Recuando um ano, pelo facto de dispormos de maior
número de variáveis, as actividades culturais e criativas registavam 61.916
empresas, 113,4 mil trabalhadores, 1,3 mil milhões de euros de gastos com
pessoal e um volume de negócios de 6,3 mil milhões de euros. Os gastos com o
pessoal são inferiores a 20% do volume de negócios, um rácio muito desfavorável
quando comparado com a grande maioria dos sectores económicos similares.
Indicadores económicos interessantes
A distribuição dos trabalhadores pela dimensão das
empresas, segundo escalões de emprego, era a seguinte: empresas com menos de 10
pessoas ao serviço empregavam 80.595 trabalhadores; empresas situadas no escalão
de emprego (10-49), 16.163 trabalhadores; empresas do escalão (50-249), 10.738,
e as empresas com 250 e mais pessoas ao serviço, 5.859 pessoas.

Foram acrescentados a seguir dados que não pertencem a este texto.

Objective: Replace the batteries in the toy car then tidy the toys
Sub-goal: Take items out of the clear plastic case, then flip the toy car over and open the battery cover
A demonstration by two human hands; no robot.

No ano de 2018, 57,8% dos 131,4 mil trabalhadores
destas actividades tinham curso superior contra 26,8% no emprego global; 26,1%
curso secundário ou pós-secundário contra 27,1% no emprego global; e 16,1%
habilitações ao nível 3ºciclo do ensino básico contra 45,9% no emprego geral.
Há uma diferença bem marcante de habilitações nas
actividades culturais e criativas. Acresce que é um sector bastante jovem face
ao emprego global: 35,5% com idade inferior a 35 anos contra 25,3%. Em síntese,
a sua melhor qualificação e o predomínio de recursos humanos jovens reúnem
francas potencialidades de desenvolvimento, se alicerçado numa estratégia e
recursos financeiros à altura.
Uma reorganização que se impõe
A grande anarquia em termos de relações laborais que
caracteriza as ICC acentuou-se e tornou-se dramática com a Covid-19. A ministra
da Cultura não teve “arte” para minimamente agarrar a situação caótica, mesmo
quando avançou com linhas de apoio de emergência às artes. Nem o lay-off,
ou uma sua variante, foi aplicada com decência social.
A sua
precariedade é aguda, em muitos casos pelo tipo de trabalho intermitente e pelo
facto de terem de andar a oferecer a sua força de trabalho a várias entidades,
a angariar trabalho quase à jorna.
Não concordo, como por vezes vejo escrito, que a
Cultura não deve ser vista pelo ângulo da economia. Deve, no sentido global da
Economia “político/pública”, e também ser gerida por princípios de eficiência,
diferente de ser vista predominantemente sob a óptica do lucro.
Nas ICC, os aspectos da Cultura devem interpenetrar-se
profundamente com os do Trabalho e da Economia como nas restantes actividades,
de maneira a que a sociedade possa articular-se e movimentar-se de forma
harmoniosa.
O autor escreve de acordo com a antiga ortografia.